• Work instructions: Your answer should be only the lines below from the one with "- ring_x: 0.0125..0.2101" to the one with "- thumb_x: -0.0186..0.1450", repeated exactly, ends included.

+ + + +

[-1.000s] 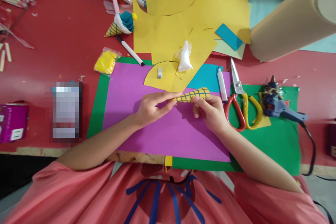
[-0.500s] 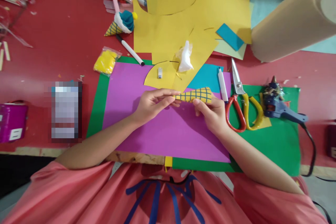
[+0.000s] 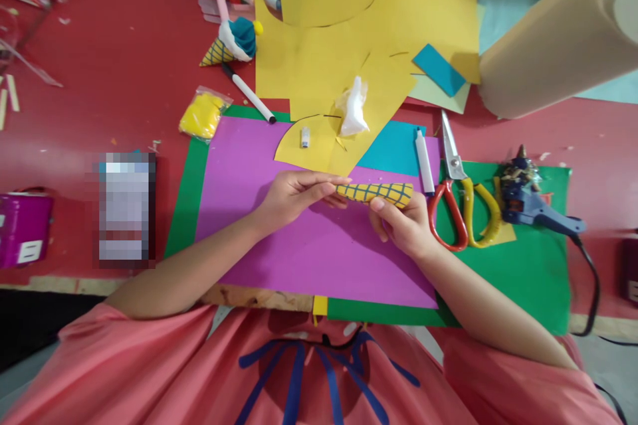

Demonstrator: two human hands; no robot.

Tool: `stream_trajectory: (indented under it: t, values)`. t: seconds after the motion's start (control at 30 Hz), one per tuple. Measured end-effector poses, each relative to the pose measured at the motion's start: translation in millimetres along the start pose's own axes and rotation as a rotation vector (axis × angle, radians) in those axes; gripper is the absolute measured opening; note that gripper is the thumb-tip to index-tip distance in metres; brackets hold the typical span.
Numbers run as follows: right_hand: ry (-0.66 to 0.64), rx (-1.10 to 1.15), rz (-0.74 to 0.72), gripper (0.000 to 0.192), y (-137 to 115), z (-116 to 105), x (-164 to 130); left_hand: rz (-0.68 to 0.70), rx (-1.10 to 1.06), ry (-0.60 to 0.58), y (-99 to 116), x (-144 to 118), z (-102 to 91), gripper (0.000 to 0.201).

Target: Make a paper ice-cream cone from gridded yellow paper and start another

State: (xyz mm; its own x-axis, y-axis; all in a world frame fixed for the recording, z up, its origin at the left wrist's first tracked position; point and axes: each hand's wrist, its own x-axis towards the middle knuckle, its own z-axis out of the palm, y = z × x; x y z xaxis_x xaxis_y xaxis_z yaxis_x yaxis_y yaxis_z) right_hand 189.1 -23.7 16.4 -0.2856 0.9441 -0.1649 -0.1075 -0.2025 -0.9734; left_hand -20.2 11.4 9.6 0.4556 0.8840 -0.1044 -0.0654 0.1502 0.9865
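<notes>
Nearest the person, both bare hands meet over the big purple sheet of paper point(image 3: 309, 246), which lies on a green sheet point(image 3: 523, 279) on the red table point(image 3: 100, 99). Between them is a small yellow paper cone with a dark grid drawn on it point(image 3: 375, 192). The left hand point(image 3: 292, 198) pinches its narrow tip between thumb and fingertips; the right hand point(image 3: 406, 224) is curled round the wide end, thumb pressed against the side. The cone is held just above the purple sheet, lying nearly level.

A second ago the wide end tilted up toward the far side; now the cone has been turned flatter and shifted slightly rightward, and the right hand's grip has slid further under the mouth (it looks like the roll is being tightened or its seam pressed, though the seam itself is hidden).

Just right of the right hand lie scissors with red and yellow handles point(image 3: 461, 202), a white marker point(image 3: 425, 161) beside their blade, and further right a blue glue gun point(image 3: 528, 202). Beyond the hands sit cut yellow paper sheets point(image 3: 339, 60) with a crumpled white scrap point(image 3: 353, 106) on top. Farther still, a finished paper ice-cream cone with a teal and white top point(image 3: 232, 43).
</notes>
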Motion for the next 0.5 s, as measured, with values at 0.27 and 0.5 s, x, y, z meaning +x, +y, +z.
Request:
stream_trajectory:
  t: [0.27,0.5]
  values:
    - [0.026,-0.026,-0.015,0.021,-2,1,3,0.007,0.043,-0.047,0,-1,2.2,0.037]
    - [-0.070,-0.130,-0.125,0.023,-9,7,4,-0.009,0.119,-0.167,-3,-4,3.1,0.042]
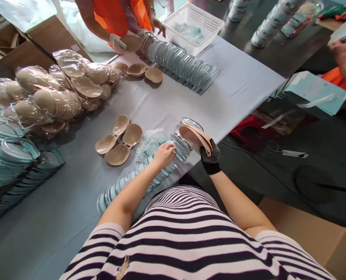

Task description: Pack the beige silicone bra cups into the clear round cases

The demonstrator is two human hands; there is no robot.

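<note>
A white basket (194,27) stood at the table's far end. Bagged beige pads (50,93) lay piled left. A cardboard box (30,42) sat behind.

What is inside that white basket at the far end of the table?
The white basket holds a few pale blue flat packets lying on its bottom. Its near wall hides part of the floor, so anything there cannot be seen.

Loose pads (119,140) on table (234,89) left of near tray row (144,171); bagged pads (53,93) farther left; basket (194,26) at far edge behind second tray row (180,62).
</note>
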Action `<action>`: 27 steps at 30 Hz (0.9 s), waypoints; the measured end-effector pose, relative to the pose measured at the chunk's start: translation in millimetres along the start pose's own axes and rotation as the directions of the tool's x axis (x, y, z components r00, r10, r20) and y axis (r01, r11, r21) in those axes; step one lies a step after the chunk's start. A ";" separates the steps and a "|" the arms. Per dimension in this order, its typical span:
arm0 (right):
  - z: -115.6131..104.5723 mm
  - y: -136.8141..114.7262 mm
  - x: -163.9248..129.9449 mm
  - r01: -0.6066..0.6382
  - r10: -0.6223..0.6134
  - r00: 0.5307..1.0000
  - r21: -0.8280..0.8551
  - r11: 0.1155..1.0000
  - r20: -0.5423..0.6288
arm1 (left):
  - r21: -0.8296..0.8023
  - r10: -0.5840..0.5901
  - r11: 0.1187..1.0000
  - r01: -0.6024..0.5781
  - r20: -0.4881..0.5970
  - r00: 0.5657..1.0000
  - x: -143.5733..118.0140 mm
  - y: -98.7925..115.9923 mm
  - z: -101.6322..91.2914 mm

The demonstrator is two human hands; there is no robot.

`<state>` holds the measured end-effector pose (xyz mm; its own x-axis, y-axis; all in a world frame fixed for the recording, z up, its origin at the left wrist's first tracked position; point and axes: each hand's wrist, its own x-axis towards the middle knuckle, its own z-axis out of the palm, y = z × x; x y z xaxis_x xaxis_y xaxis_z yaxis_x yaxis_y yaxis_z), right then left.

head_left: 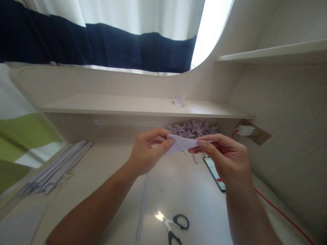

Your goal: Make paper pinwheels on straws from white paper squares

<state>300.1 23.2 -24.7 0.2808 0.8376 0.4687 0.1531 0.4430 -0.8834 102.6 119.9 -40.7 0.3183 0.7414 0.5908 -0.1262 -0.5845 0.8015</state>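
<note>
1. Midway across the head view, the left hand (149,149) pinched one end of a folded piece of white paper (182,144) between thumb and fingers.
2. The right hand (227,158) gripped the paper's other end, thumb on the near side, so the piece stretched between both hands above the desk (119,219).
3. Beyond the hands, a heap of pointed paper shapes (196,129) lay under a shelf (127,104), on which stood one small paper piece (180,100).
4. Below the hands, a narrow strip (143,207) lay lengthwise, with scissors (167,223) near it, their handles dark and blades apart.
5. A phone (212,169) lay partly behind the right hand; a red cable ran from a white charger (245,130) in the side panel.
6. At the left, many strips (58,166) lay side by side, near a flat sheet (21,224).
</note>
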 end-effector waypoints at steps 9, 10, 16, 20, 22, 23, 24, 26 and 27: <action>-2.4 4.6 1.8 0.009 -0.003 0.999 -0.195 0.981 0.033 | 0.027 0.047 0.999 -0.048 0.015 0.999 0.1 2.1 2.8; -1.8 4.6 1.8 0.011 -0.004 0.999 -0.185 0.983 0.035 | 0.018 0.038 0.999 -0.038 0.013 0.999 0.3 1.8 2.9; 2.9 8.0 1.8 -0.004 0.003 1.000 -0.114 0.993 -0.004 | -0.050 -0.017 0.999 0.019 0.043 0.999 0.7 1.5 3.6; 2.3 14.7 4.4 0.051 -0.060 0.990 -0.069 0.996 -0.131 | -0.072 -0.094 0.992 0.105 0.142 0.985 3.5 -2.5 3.2; 1.2 17.3 6.5 0.056 -0.063 0.982 -0.043 0.997 -0.176 | -0.090 -0.155 0.981 0.171 0.166 0.974 5.3 -5.6 2.9; 0.6 18.0 7.6 0.052 -0.057 0.981 -0.032 0.998 -0.186 | -0.107 -0.181 0.974 0.200 0.165 0.970 6.0 -7.0 2.9; 0.0 18.4 8.5 0.046 -0.049 0.981 -0.021 0.999 -0.188 | -0.127 -0.199 0.967 0.220 0.156 0.967 6.4 -8.2 2.9; -1.6 18.2 9.8 0.027 -0.027 0.986 -0.006 1.000 -0.163 | -0.161 -0.207 0.960 0.227 0.131 0.970 6.7 -9.6 2.7; -2.6 17.8 10.1 0.015 -0.016 0.990 -0.007 1.000 -0.138 | -0.170 -0.198 0.961 0.216 0.119 0.973 6.5 -9.8 2.5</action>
<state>308.1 38.7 -35.7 0.4066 0.7780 0.4790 0.1644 0.4535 -0.8760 108.2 129.6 -44.9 0.4469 0.7976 0.4051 -0.2118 -0.3456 0.9142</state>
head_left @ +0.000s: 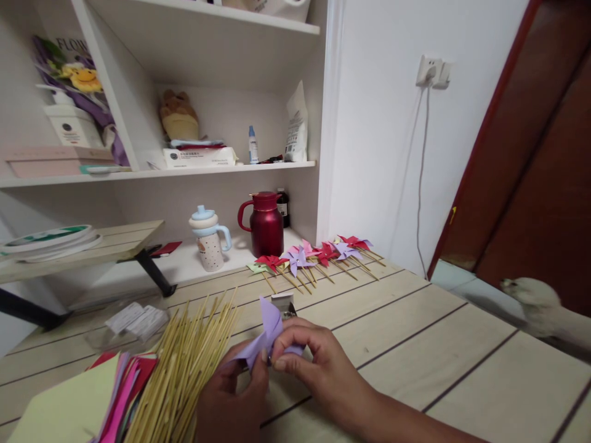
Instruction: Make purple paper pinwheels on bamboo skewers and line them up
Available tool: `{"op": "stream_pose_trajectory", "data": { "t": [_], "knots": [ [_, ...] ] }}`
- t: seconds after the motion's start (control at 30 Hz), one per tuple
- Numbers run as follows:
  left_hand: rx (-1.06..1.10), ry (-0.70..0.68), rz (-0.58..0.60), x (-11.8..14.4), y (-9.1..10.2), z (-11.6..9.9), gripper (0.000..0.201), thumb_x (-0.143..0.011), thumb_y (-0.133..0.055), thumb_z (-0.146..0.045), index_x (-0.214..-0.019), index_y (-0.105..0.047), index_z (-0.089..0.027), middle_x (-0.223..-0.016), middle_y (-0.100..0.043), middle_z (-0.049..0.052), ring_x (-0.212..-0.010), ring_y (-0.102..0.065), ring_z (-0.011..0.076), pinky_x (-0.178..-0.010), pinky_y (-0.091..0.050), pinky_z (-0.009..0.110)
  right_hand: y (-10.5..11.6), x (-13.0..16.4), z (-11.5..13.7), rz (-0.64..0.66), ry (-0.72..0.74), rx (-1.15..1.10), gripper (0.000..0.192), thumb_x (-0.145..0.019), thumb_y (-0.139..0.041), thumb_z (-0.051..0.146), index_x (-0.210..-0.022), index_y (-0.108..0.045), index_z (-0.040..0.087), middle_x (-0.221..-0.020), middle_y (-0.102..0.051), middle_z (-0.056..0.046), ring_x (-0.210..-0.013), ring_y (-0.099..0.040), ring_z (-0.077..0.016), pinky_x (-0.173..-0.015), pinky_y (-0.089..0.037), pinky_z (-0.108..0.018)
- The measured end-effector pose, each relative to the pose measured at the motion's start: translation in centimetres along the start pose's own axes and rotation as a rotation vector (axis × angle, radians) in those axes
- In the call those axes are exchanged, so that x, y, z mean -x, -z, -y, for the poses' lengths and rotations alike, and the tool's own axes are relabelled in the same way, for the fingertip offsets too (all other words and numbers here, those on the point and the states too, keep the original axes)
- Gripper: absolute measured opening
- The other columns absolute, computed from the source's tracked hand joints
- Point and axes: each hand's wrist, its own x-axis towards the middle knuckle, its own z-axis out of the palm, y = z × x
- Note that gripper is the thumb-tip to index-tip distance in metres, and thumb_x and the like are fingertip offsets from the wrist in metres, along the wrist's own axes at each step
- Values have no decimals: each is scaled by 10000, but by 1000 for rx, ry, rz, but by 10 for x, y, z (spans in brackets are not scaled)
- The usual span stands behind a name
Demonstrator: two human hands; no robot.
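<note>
A purple paper pinwheel point(271, 321) is held between my two hands, low in the middle of the head view. My left hand point(235, 394) grips it from below, thumb near its centre. My right hand point(318, 363) pinches its right side close to the middle, so the centre is partly hidden by fingertips. Just behind the pinwheel stands a small open box point(282, 301) with tiny metallic pieces. A spread bundle of thin wooden sticks point(184, 363) lies beside my left hand. Left of the sticks is a stack of coloured paper point(69, 400), yellow-green on top.
Finished pinwheels on sticks point(325, 253) lie along the table's far edge. Behind them stand a red thermos jug point(266, 227) and a cup with a blue lid point(210, 240). A clear plastic container point(133, 323) sits left. A pale dog point(545, 304) is at the right.
</note>
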Motion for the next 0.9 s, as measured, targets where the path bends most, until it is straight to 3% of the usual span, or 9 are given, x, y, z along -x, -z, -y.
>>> {"op": "stream_pose_trajectory", "data": {
  "t": [0.1, 0.33, 0.6, 0.77, 0.9],
  "knots": [
    [22, -35, -25, 1, 0, 1, 207, -616, -763, -415, -669, -743, -216, -639, -757, 28, -734, -723, 267, -688, -555, 316, -1, 1, 0, -12, -1, -7, 91, -816, -716, 180, -740, -748, 219, -847, -656, -16, -894, -608, -188, -876, -434, -298],
    [26, 0, -8, 3, 1, 2, 248, -650, -736, -448, -731, -767, -216, -750, -792, 57, -756, -736, 266, -669, -560, 324, 4, -1, 1, -91, -20, -102, 51, -772, -755, 205, -733, -753, 238, -1139, -543, -39, -1168, -509, -218, -1029, -356, -327],
    [160, 101, -59, 7, -6, -25, 220, -466, -815, -399, -584, -740, -229, -657, -776, 42, -764, -735, 283, -655, -559, 330, 1, -3, -8, -63, -196, -352, 117, -645, -842, 279, -682, -752, 214, -1176, -565, -54, -1141, -526, -251, -987, -401, -353],
    [135, 81, -37, 7, -4, -15, 228, -484, -829, -395, -581, -726, -216, -603, -755, 31, -683, -723, 251, -628, -551, 309, -2, -3, -7, -49, -185, -316, 116, -633, -842, 280, -670, -755, 212, -1080, -593, -41, -1026, -557, -223, -976, -396, -334],
    [99, -14, 9, 4, -1, -3, 201, -592, -788, -402, -613, -720, -214, -610, -745, 30, -721, -727, 244, -661, -560, 297, -2, -3, -4, -22, -148, -268, 101, -669, -807, 281, -674, -741, 204, -830, -635, -16, -881, -566, -202, -871, -423, -310]
  ]
}}
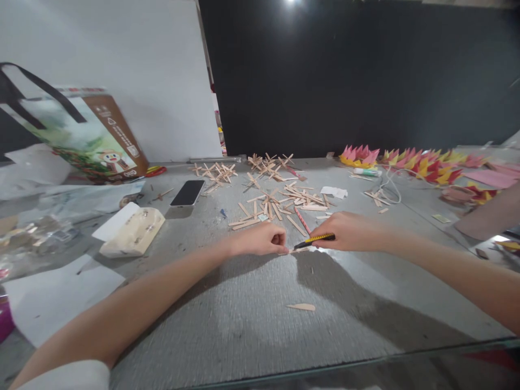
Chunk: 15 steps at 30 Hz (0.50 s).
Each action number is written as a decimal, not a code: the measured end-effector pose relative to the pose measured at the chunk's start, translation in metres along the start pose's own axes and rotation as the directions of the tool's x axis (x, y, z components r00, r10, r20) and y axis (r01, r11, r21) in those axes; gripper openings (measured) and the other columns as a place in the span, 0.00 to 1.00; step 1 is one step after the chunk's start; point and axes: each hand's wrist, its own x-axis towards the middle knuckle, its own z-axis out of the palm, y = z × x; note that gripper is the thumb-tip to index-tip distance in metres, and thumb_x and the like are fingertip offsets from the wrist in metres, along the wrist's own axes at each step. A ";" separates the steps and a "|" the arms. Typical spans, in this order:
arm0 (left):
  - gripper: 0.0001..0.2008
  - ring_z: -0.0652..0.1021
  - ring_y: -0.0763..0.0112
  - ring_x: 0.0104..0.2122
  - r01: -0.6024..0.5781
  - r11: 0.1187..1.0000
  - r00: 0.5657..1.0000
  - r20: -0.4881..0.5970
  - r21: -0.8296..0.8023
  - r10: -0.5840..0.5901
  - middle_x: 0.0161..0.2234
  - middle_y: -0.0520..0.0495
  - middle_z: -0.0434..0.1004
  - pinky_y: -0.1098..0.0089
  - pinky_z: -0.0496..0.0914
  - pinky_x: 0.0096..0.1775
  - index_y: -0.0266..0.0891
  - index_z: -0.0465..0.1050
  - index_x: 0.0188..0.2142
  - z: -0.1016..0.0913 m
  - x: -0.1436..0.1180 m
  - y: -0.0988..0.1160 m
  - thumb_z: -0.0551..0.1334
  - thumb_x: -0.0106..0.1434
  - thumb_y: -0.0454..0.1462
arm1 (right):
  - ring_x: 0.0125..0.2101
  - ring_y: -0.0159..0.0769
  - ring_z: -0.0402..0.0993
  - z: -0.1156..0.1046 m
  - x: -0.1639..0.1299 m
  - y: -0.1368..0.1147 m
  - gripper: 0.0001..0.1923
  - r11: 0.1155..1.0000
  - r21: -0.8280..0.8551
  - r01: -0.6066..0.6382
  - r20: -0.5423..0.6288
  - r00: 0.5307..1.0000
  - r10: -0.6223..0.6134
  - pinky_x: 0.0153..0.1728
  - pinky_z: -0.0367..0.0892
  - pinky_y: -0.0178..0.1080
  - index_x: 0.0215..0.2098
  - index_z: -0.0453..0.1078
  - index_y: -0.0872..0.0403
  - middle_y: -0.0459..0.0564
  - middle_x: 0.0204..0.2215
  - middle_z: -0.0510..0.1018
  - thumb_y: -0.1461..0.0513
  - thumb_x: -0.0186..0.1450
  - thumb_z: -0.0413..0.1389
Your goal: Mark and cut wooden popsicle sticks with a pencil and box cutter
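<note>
Pinning a small stick [299, 249] flat to the table [252, 319], the left hand [260, 239] is curled with fingertips clamped on its end, so it holds steady under the blade. The right hand [345, 232] grips a yellow knife [314, 240], tip on that stick. Loose sticks [280, 203] lie just beyond the knife; a phone [187, 193] sits farther left.

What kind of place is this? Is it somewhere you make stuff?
Probably a craft worktable. Heaps of wooden craft sticks lie on it, folded coloured paper shapes line the back, and the right hand holds a yellow utility knife.
</note>
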 end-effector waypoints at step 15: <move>0.15 0.71 0.73 0.27 -0.046 0.999 0.999 0.019 0.025 0.046 0.27 0.54 0.75 0.69 0.57 0.31 0.40 0.72 0.31 -0.001 0.002 -0.003 0.69 0.67 0.46 | 0.25 0.34 0.70 -0.030 0.014 -0.031 0.16 0.969 -0.240 0.056 0.121 0.992 -0.027 0.28 0.50 0.38 0.36 0.82 0.51 0.49 0.27 0.81 0.61 0.74 0.53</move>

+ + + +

• Response:
  - ring_x: 0.0125..0.2101
  - ring_y: -0.0159..0.0769
  - ring_z: -0.0402..0.0993
  - z: -0.1156..0.1046 m
  - x: -0.1639..0.1299 m
  - y: -0.1368..0.1147 m
  - gripper: 0.0001..0.1923
  - r11: 0.1155..1.0000
  - r21: -0.8280..0.8551
  - r01: -0.6066..0.6382
  - r20: -0.5423..0.6288
  - r00: 0.5307..1.0000
  - r10: -0.6223..0.6134
  - pinky_x: 0.0153..0.1728
  - pinky_z: -0.0367..0.0892
  - pinky_y: -0.0178..0.1080
  - index_x: 0.0215..0.2098
  - index_z: -0.0453..0.1078
  - index_y: -0.0872..0.0403
  - middle_y: -0.0459..0.0564
  - middle_x: 0.0204..0.2215
  - middle_z: -0.0510..0.1018
  - thumb_y: -0.1461..0.0513
  - thumb_x: -0.0186..0.1450

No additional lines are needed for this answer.